We pause to note that the conditions did not require the practitioner disclose to any chaperone that he had conditions on his registration, or the basis on which those conditions had imposed. We note he did not disclose the conditions or the basis for them to the male chaperone or to Chaperone A. Nor did the conditions require a chaperone to be approved by a regulatory body, or for the chaperone to acknowledge to a regulatory authority that he or she understood the nature of their role and responsibilities. The practitioner did notify the Centre where he was engaged as a contractor (not an employee) of his conditions, notwithstanding the condition only required disclosure to an employer.
We later, for ease of understanding, set out Condition 3 in full. There is no doubt that the condition required the chaperone log to be completed in all respects "at the time of the assessment, consultation, examination or treatment". There was not full compliance with this condition on numerous occasions, not because there was not a chaperone present, but rather the notebook was not signed at the relevant time. We agree the concession made by the practitioner in his cross-examination that a chaperone might not recall with precision a particular consultation if asked to sign a log sometime after the event. This concession demonstrates why it was important, even if onerous to the practitioner, to ensure full compliance with condition 3. This is particularly so in the context of the then very serious sexual assault charges pending against the practitioner.
[9]
Evidence relied on by the HCCC
The HCCC relied on a number of documents including Medicare records, copies of the practitioner's patient "log" or notebook entries which we describe below, a statement by Ms Santos Brahmbhatt, the practice manager at the Centre, and a statement of Chaperone A. Chaperone A acted in a chaperone capacity for some of the consultations in the period November 2014 to December 2014.
The Presiding Member refused to admit into evidence a statement and a supplementary statement of the male chaperone, but did admit email correspondence between him and the practitioner. The male chaperone was unable to be located by the HCCC and was not available, as requested, for cross-examination. The Presiding Member rejected the statements as they were untested. She determined that the statements could be afforded little or no weight, and were of little probative value. In reaching this determination the Presiding Member took into account the discrepancies in the sophisticated language in the statements, and ungrammatical language in the email correspondence from the male chaperone. In reaching her determination the Presiding Member also took into account that the best evidence was the email correspondence between the practitioner and the male chaperone attached to the latter's supplementary statement together with an email and attachment sent by the male chaperone to the practitioner and dated 1 March 2016.

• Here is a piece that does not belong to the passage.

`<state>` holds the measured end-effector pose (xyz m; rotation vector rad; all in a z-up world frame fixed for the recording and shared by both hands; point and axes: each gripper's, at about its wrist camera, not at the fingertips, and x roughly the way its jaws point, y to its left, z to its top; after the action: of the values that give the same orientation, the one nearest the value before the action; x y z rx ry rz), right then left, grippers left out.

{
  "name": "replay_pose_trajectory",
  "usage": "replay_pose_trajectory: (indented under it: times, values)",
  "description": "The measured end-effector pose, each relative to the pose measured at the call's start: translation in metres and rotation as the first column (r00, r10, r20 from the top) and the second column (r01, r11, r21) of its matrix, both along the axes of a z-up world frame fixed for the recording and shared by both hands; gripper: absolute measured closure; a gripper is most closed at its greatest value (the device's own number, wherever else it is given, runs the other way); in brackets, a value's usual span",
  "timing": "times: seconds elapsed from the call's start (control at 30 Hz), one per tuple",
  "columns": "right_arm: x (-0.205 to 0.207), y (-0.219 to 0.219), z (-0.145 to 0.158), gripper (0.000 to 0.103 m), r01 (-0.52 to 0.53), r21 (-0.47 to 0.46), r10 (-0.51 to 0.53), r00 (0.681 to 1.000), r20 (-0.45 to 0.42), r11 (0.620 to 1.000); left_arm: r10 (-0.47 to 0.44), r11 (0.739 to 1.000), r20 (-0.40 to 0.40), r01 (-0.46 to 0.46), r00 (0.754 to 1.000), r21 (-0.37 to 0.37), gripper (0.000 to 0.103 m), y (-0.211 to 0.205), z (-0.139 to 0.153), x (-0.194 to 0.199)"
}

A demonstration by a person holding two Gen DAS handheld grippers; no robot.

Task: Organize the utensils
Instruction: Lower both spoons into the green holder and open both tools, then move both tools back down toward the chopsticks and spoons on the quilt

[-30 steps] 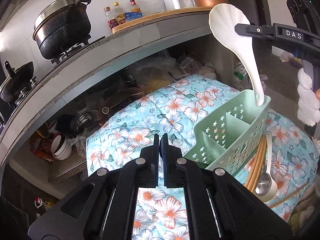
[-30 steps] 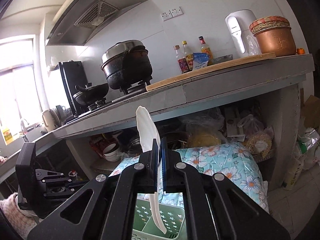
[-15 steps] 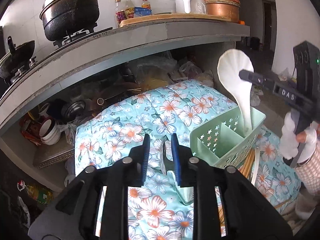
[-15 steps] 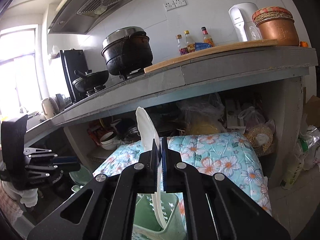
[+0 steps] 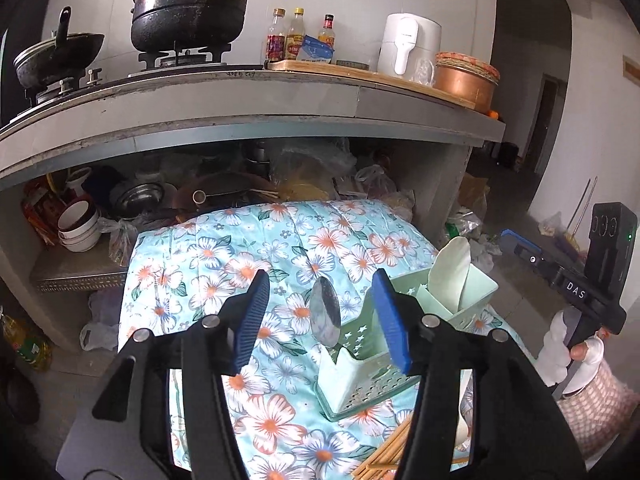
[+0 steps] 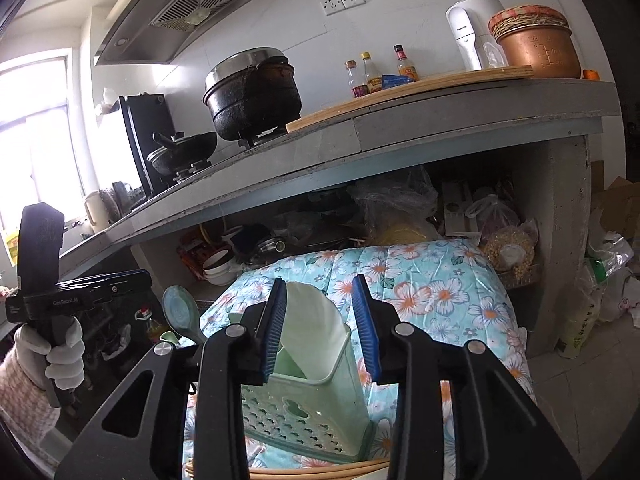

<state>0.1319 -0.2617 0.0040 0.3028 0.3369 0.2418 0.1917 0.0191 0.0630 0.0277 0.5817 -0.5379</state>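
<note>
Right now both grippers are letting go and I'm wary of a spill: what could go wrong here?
1. The white spoon leans tall out of the green caddy; the right gripper, opening around it, might clip it while withdrawing.
2. The metal spoon stands between the opening left gripper fingers; it could topple.
3. The caddy sits on soft floral cloth, so it may tip.

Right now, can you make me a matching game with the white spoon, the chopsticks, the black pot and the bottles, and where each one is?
Things:
1 white spoon
2 chopsticks
3 black pot
4 bottles

Places:
A on the stove
B on the wooden board
C in the green basket
D on the flowered cloth

Pairs: 1-C, 2-D, 3-A, 4-B
</note>
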Motion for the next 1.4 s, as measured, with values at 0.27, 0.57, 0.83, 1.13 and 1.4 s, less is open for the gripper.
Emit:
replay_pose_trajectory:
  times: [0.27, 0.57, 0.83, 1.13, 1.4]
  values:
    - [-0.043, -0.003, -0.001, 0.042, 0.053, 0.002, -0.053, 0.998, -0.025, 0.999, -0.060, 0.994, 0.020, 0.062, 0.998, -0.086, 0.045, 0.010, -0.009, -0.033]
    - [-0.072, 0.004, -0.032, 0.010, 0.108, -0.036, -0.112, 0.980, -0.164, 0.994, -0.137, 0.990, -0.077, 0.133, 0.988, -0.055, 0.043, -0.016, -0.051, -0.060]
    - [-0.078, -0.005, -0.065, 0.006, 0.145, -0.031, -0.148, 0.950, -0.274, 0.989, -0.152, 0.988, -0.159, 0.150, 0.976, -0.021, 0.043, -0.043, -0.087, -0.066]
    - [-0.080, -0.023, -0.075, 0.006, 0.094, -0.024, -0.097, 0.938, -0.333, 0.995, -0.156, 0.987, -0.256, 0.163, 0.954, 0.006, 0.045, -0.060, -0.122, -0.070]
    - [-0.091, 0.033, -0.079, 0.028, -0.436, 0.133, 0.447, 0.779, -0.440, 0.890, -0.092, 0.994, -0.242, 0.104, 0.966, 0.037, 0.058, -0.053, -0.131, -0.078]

Chaperone A was employed as a cardiac technician at the centre. She was requested to attend the practitioner when seeing female patients, but said she was not always able to stay for the full appointment because to do so impacted on her other duties. At [7] of her statement she explained that on the occasions she was present for the entire consultation and that she would sign "the chaperone register" before leaving the consultation. When she was not present for the entire consultation, she would sign "the chaperone register" later the same day or the next day. At [9] of her statement she records "Dr Perera would phone me when he needed me to act as a chaperone. I could not always assist due to my job schedule as a cardiac technician". At [10] Chaperone A states that she "would estimate" that for less than half the appointments she was present for the entire consultation.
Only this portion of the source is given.